Exercise objective - Below are entries; repeat exactly, and nothing else, the lines from the one holding "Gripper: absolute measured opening" through the one holding "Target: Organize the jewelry", inclusive. Leave the pictures out.

*** Dataset ***

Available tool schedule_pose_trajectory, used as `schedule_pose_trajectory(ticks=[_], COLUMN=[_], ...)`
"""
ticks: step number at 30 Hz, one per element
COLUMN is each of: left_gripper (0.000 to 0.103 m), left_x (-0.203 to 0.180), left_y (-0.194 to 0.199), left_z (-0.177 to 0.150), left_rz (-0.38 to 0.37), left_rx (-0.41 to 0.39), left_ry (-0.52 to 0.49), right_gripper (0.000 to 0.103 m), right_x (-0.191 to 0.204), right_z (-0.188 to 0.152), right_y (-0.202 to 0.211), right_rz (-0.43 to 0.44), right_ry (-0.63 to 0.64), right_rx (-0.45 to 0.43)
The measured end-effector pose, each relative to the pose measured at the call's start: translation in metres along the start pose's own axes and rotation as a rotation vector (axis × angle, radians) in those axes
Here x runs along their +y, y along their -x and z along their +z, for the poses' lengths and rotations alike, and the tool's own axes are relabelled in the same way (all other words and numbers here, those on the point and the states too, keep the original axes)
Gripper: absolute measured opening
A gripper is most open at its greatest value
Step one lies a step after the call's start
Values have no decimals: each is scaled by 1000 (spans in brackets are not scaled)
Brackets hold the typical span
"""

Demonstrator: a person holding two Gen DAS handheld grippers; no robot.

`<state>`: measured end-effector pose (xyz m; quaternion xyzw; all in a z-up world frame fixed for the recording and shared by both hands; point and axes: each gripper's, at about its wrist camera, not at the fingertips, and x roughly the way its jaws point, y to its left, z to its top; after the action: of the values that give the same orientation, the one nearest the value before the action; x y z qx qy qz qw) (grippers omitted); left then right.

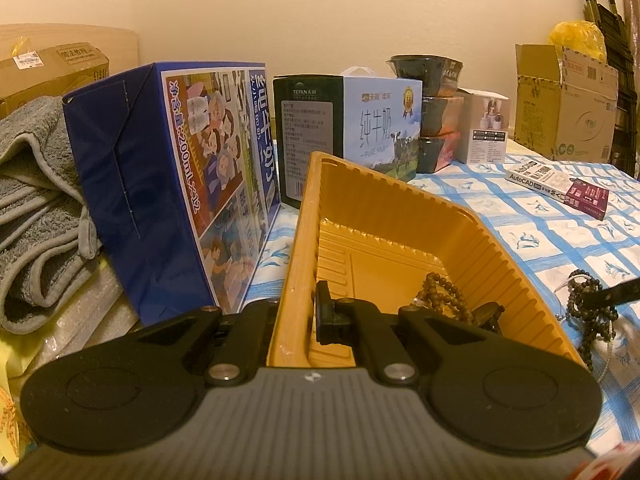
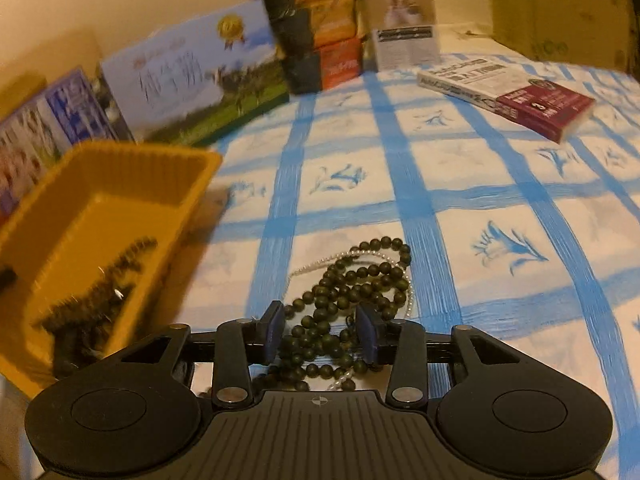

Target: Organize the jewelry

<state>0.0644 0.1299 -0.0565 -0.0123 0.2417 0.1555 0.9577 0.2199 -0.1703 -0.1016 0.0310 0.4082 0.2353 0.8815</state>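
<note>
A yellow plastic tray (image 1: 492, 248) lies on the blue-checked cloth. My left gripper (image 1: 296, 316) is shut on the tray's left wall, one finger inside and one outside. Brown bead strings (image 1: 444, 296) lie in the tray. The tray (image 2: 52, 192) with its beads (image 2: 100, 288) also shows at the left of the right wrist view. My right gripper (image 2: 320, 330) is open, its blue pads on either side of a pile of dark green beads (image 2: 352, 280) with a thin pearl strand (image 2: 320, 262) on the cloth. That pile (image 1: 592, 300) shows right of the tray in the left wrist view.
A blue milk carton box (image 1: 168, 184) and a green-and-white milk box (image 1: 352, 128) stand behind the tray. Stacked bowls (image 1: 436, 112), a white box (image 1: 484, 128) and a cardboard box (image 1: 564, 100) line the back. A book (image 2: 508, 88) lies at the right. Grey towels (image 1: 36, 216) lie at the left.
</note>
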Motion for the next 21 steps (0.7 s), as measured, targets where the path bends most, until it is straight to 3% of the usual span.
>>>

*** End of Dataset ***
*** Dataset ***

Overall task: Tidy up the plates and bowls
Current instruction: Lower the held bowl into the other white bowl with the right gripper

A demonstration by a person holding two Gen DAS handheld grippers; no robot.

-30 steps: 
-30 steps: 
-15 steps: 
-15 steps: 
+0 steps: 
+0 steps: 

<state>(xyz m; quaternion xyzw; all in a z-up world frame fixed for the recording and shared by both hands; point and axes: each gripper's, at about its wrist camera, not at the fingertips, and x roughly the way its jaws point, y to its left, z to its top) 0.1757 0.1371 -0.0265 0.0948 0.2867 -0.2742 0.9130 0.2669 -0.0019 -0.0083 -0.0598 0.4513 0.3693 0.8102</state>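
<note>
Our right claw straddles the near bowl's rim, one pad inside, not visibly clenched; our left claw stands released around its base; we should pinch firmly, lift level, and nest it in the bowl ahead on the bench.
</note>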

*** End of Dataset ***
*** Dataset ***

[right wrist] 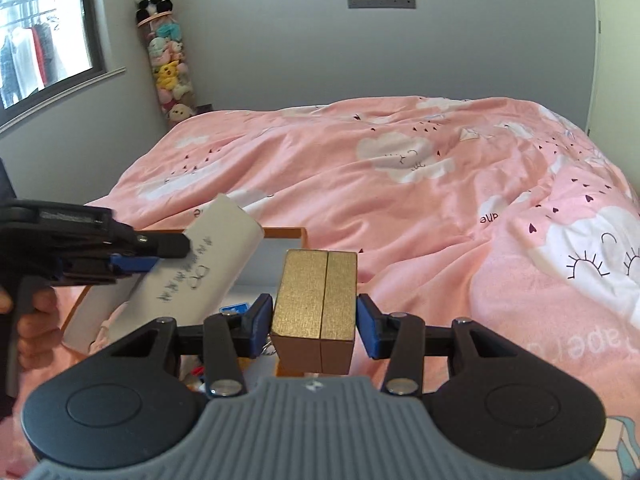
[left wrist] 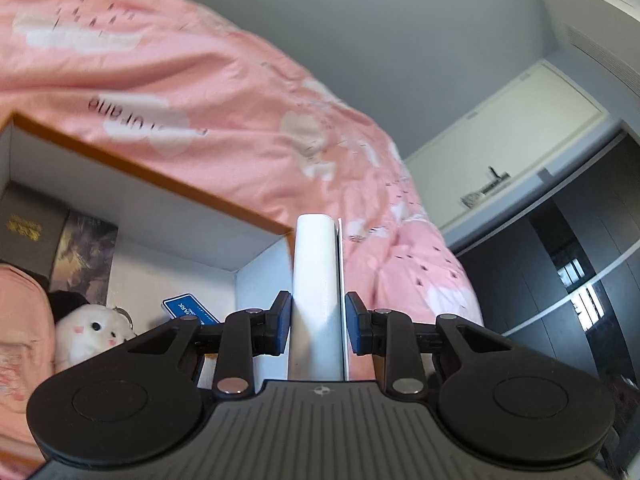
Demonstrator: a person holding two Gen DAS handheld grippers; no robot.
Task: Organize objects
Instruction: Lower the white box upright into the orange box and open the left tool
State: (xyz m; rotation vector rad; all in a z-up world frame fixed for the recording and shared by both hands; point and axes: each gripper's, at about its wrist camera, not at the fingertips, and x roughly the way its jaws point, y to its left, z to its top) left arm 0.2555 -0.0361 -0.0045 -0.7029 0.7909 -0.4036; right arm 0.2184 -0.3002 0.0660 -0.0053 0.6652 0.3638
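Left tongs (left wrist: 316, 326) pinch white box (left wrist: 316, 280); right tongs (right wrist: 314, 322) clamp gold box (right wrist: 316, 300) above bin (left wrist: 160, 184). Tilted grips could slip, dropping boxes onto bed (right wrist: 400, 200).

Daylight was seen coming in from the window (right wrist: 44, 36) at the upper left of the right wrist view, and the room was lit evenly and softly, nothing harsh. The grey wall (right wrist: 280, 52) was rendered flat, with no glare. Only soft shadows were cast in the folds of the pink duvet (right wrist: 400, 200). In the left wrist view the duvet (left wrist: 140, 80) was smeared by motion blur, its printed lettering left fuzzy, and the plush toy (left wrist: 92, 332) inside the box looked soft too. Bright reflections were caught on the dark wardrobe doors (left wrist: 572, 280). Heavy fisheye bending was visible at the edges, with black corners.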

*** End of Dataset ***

Task answer -
Gripper: absolute measured opening
A gripper is most open at its greatest value
Step one lies a step after the call's start
Values have no decimals: each is scaled by 1000 (spans in brackets are not scaled)
Brackets hold the typical span
"""

Demonstrator: a person holding two Gen DAS handheld grippers; no robot.

`<state>`: measured end-effector pose (xyz m; quaternion xyzw; all in a z-up world frame fixed for the recording and shared by both hands; point and axes: each gripper's, at about its wrist camera, not at the fingertips, and x roughly the way its jaws point, y to its left, z to its top; after the action: of the values that give the same orientation, the one nearest the value before the action; x y z qx qy qz qw) (grippers omitted); left then right.


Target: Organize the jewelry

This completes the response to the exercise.